• **Exercise data**:
━━━━━━
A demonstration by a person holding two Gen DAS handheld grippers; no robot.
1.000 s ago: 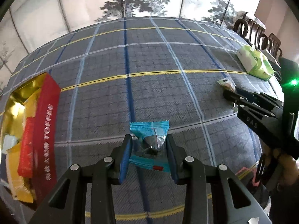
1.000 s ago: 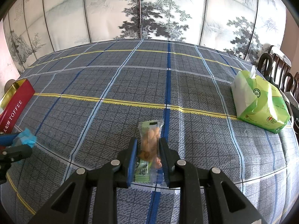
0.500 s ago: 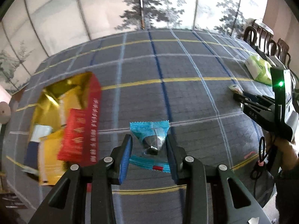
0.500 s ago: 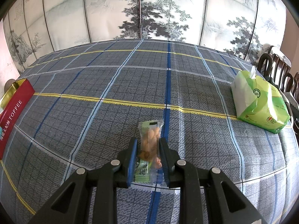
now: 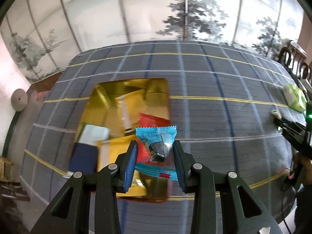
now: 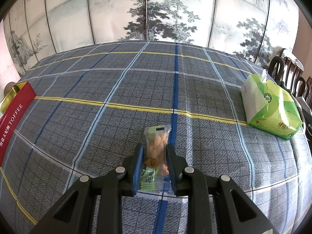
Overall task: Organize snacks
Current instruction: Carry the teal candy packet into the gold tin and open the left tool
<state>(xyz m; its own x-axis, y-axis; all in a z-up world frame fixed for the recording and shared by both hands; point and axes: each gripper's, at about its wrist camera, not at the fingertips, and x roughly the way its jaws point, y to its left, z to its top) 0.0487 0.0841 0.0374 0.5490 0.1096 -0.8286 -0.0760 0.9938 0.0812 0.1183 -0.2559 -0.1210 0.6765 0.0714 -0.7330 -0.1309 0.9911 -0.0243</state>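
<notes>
- Above the box (image 5: 156, 85), the left gripper (image 5: 155, 159) is clamped on a blue packet (image 5: 156, 136), its blue pads pressing the wrapper from both sides; the packet's clear middle shows a dark sweet.
- Under that packet the gold-lined box lies open on the cloth (image 5: 214, 120), holding yellow packs (image 5: 134, 101), a red pack (image 5: 154, 120), a white card (image 5: 93, 136) and something dark blue (image 5: 83, 159); the contents are blurred.
- At the right edge of the left view, the right gripper (image 5: 276, 117) shows as a black frame with a green light, held by a hand (image 5: 306, 167).
- Lower on the cloth (image 6: 136, 89), the right gripper (image 6: 155, 161) is closed on a clear packet (image 6: 157, 146) of orange snacks with a green printed end; whether the packet touches the cloth I cannot tell.
- Far left in the right view, the box's (image 6: 11, 120) red side reads TOFFEE, well apart from this packet.
- At the table's right edge sits a green tissue pack (image 6: 271, 107), with dark chairs (image 6: 288, 68) behind it and a painted screen (image 6: 156, 9) beyond the table.
</notes>
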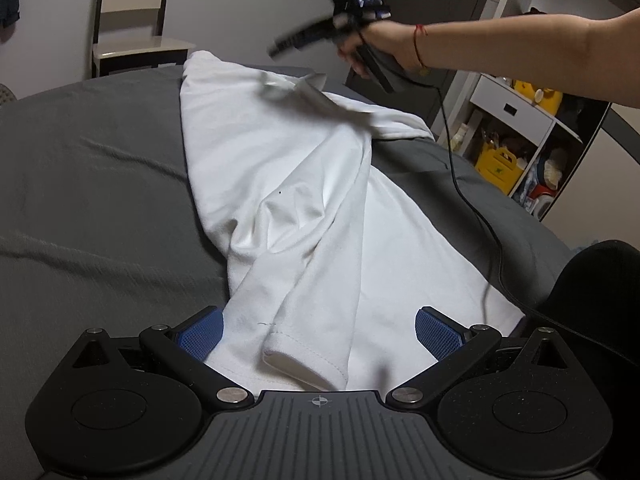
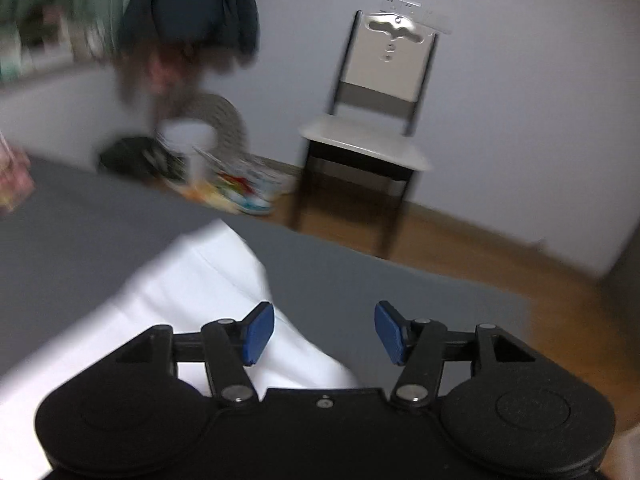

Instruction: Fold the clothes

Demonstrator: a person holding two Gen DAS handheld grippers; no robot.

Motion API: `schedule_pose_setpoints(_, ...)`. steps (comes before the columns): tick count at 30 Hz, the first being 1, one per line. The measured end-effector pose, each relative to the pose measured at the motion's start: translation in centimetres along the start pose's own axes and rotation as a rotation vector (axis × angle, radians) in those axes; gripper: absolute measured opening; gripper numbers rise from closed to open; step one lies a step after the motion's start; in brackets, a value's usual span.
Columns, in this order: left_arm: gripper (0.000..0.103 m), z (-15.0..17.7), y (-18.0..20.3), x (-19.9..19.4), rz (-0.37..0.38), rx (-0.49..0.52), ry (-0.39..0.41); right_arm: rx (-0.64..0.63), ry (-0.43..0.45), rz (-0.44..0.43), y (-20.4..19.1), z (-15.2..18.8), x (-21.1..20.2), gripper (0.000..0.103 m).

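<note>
White shirt [image 1: 304, 208] on grey bed [image 1: 100, 184], both grippers' fingers wide apart, empty.

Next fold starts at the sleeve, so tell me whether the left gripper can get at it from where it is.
Probably yes: the left gripper is open, the sleeve lies between its fingers, nothing covers it.
</note>
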State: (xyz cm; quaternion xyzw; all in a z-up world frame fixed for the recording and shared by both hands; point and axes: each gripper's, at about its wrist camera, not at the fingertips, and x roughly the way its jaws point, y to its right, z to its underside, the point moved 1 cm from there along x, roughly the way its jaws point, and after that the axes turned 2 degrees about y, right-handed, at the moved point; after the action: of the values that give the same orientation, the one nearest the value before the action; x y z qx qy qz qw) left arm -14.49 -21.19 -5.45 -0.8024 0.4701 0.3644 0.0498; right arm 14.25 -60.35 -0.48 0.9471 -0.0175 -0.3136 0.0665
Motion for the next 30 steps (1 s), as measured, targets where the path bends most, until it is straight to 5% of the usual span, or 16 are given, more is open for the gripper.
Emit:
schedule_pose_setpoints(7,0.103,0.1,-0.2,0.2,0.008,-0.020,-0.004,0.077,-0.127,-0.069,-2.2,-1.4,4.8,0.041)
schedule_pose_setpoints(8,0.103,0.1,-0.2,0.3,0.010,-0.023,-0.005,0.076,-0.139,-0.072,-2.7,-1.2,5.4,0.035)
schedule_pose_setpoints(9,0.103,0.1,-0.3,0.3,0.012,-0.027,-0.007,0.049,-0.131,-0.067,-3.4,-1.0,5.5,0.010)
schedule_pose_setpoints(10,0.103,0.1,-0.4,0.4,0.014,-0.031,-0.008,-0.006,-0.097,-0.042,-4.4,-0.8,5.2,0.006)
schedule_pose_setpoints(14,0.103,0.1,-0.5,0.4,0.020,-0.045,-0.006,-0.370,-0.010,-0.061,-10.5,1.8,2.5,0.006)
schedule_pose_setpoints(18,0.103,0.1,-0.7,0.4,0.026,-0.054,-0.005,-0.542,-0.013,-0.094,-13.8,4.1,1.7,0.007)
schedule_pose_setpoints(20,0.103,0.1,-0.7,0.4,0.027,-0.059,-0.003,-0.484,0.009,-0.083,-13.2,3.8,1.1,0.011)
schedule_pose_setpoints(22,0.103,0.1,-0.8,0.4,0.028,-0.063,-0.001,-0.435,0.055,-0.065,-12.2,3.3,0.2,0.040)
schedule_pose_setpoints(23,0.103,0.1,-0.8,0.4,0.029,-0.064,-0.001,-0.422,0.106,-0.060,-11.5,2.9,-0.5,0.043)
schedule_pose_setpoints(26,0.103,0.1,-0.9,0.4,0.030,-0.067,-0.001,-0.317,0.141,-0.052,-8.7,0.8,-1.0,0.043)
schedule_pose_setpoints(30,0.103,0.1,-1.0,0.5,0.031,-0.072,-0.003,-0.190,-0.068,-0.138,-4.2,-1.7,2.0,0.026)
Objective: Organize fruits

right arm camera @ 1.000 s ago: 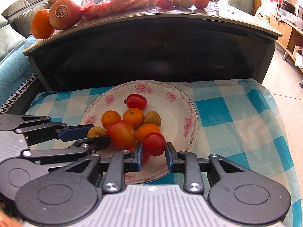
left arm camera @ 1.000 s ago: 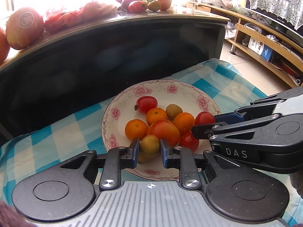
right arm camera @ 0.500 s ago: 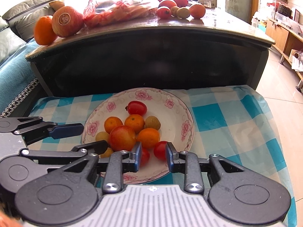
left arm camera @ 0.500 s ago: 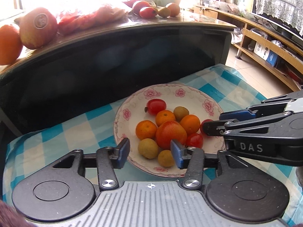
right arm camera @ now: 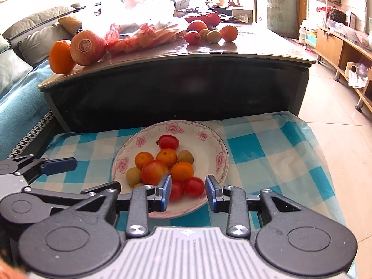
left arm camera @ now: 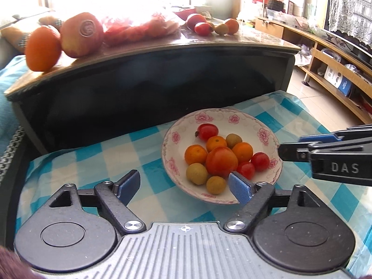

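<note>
my left gripper has its jaws spread wide and holds nothing. my right gripper is open too, with nothing in it. both hang just before the flowered plate on the blue checked cloth. the small fruits sit piled in the plate. far back, more fruit lies on the dark table.

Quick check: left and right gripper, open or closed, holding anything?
Left gripper: open, empty, at the plate's near rim.
Right gripper: open, empty, over the plate's near edge.
</note>
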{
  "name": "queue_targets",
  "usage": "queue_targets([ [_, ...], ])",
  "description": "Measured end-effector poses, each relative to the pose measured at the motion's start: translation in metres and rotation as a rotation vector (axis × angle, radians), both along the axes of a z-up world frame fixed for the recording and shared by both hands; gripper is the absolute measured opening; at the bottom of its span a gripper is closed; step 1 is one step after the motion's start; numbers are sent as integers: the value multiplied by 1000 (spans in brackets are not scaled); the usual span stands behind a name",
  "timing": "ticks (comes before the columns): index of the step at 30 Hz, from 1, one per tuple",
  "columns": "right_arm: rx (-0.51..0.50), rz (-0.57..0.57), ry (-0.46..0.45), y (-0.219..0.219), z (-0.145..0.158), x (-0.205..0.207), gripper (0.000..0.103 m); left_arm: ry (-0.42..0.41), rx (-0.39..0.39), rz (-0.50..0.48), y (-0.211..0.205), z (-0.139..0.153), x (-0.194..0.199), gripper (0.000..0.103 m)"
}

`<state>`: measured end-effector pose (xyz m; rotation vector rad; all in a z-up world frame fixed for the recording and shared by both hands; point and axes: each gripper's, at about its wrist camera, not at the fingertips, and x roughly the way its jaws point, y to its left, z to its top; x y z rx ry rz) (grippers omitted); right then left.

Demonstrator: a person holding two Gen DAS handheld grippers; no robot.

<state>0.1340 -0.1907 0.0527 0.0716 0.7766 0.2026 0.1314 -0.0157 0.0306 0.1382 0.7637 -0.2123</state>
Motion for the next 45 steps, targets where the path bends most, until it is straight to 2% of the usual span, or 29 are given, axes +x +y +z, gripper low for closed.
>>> queue_targets([
  [7, -12, -15, 12, 2, 2, -33, 41, -21, 7, 30, 5, 3, -24, 92],
  [9, -18, -19, 18, 2, 1, -44, 41, -18, 8, 36, 6, 3, -30, 97],
  [10, -20, -24, 23, 2, 1, -50, 41, -18, 5, 41, 6, 3, -33, 103],
  [16, 9, -36, 49, 3, -1, -78, 41, -34, -15, 41, 7, 7, -57, 103],
  [22, 17, -50, 35, 6, 3, -107, 42, -7, -18, 76, 12, 5, -73, 103],
  [31, 37, -62, 59, 10, -1, -137, 43, 49, -37, 77, 18, -3, -101, 103],
  [37, 25, -71, 81, 12, -8, -152, 44, 82, 31, 65, 14, -9, -114, 103],
  [45, 22, -90, 98, 11, -12, -167, 44, 129, -13, 65, 18, -14, -128, 103],
])
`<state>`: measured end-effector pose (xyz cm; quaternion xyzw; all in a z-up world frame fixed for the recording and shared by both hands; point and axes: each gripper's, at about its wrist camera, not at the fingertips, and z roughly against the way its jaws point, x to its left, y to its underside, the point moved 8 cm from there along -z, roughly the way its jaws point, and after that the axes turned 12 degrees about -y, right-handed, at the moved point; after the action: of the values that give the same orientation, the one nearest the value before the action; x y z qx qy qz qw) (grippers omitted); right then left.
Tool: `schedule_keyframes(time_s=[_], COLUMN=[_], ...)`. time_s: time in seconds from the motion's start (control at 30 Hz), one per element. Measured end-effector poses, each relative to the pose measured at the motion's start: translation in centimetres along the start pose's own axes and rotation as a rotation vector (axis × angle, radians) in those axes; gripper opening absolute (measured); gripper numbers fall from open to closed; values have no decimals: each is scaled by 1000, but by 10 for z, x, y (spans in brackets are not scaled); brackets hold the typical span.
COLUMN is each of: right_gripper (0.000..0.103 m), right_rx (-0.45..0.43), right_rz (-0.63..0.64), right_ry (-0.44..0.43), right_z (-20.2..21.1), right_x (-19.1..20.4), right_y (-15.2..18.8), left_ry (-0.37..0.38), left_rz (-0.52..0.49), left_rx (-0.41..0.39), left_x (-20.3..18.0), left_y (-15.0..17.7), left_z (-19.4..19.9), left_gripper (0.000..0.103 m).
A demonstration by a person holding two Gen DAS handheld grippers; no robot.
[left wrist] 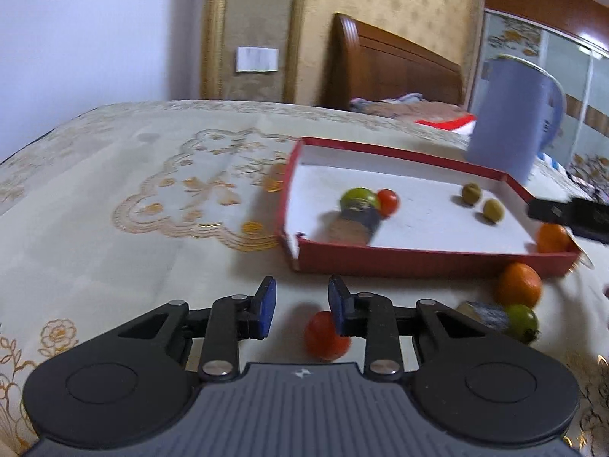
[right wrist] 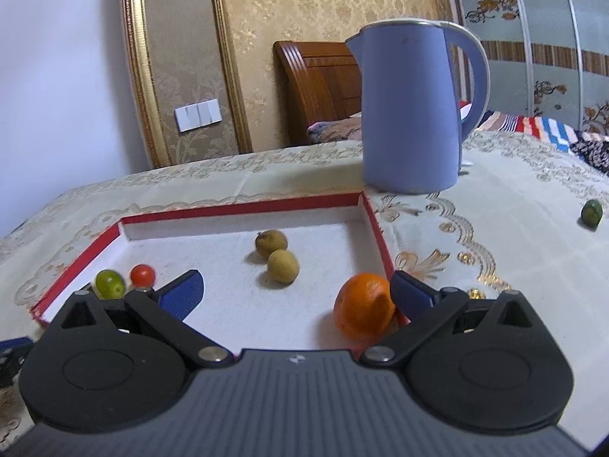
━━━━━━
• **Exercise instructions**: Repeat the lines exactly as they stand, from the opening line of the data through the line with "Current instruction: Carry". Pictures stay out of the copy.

• **Exercise answer**:
A demonstration by a person holding two Gen DAS handheld grippers; no robot.
1.000 s ago: 
1.000 s ago: 
0.500 s ago: 
0.500 s ago: 
now: 
now: 
Overall task: Organize snacks
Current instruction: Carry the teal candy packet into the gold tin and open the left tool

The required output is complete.